Re: [PATCH v6 3/6] arm64: Kprobes with single stepping support

From: David Long
Date: Thu May 21 2015 - 00:44:52 EST


On 05/20/15 12:39, Catalin Marinas wrote:
On Mon, Apr 20, 2015 at 04:19:44PM -0400, David Long wrote:
Add support for basic kernel probes(kprobes) and jump probes
(jprobes) for ARM64.

Kprobes utilizes software breakpoint and single step debug
exceptions supported on ARM v8.

A software breakpoint is placed at the probe address to trap the
kernel execution into the kprobe handler.

ARM v8 supports enabling single stepping before the break exception
return (ERET), with next PC in exception return address (ELR_EL1). The
kprobe handler prepares an executable memory slot for out-of-line
execution with a copy of the original instruction being probed, and
enables single stepping. The PC is set to the out-of-line slot address
before the ERET. With this scheme, the instruction is executed with the
exact same register context except for the PC (and DAIF) registers.

I wonder whether it would be simpler to use another software breakpoint
after the out of line instruction copy. You won't run the instructions
that change the PC anyway.

We put quite a bit of work into making single-step work. I don't see any obvious advantage to trying to switch to a software breakpoint. Both are debug exceptions but SS does leave open the possibility of maybe eventually running some instructions that do change the PC.


Since an unconditional branch instruction within the kernel address
space can reach any point in the kernel (and modules), could we go a
step further and avoid the software breakpoint altogether, just generate
a branch instruction to the original location (after the software
breakpoint)?

Wouldn't a branch instruction have to make use of a register in order to span the whole address space? How could you do that and have all the registers unmolested when you land back after the original probe point? The thing that really kills this though is the fact we need to be able to run the pre and post functions before and *after* the XOL stepping.

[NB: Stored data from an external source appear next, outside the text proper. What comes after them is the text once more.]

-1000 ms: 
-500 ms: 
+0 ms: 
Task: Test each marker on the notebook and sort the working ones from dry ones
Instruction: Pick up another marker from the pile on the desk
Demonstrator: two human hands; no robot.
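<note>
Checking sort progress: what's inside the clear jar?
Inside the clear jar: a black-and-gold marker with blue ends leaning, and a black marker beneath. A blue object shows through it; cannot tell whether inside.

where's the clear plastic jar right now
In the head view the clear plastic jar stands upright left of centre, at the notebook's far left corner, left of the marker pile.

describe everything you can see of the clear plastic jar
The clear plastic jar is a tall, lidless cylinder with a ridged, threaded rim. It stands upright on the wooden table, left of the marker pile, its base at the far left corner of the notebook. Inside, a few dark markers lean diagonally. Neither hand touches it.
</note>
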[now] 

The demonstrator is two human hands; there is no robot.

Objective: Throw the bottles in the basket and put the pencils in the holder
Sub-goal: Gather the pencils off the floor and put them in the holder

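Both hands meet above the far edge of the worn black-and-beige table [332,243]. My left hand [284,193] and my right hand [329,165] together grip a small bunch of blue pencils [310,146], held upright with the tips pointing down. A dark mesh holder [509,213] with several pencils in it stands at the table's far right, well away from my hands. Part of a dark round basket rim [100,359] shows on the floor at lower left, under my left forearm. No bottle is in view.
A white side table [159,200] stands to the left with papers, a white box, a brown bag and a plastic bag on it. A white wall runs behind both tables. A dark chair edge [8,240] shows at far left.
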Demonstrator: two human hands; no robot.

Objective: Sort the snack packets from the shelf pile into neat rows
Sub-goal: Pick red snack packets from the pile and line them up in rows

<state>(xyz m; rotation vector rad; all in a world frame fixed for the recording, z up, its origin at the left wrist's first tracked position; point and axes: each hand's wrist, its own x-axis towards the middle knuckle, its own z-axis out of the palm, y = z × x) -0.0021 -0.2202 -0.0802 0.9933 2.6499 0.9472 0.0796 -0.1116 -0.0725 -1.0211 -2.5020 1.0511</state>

As for simulating/emulating instructions, could we actually avoid it for
most of them where we can generate a similar instruction with the
corrected offset? If the out of line slot is somewhere within the kernel
data section, I think many of them can be re-encoded (e.g. branches).


Again, do we get enough displacement for this to always work? A quick look at the ARMv8 ARM makes me think we get +/-128M offset for a branch and only +/-1M for a load literal. For any given instruction type I don't think it works unless it works for all possible offsets.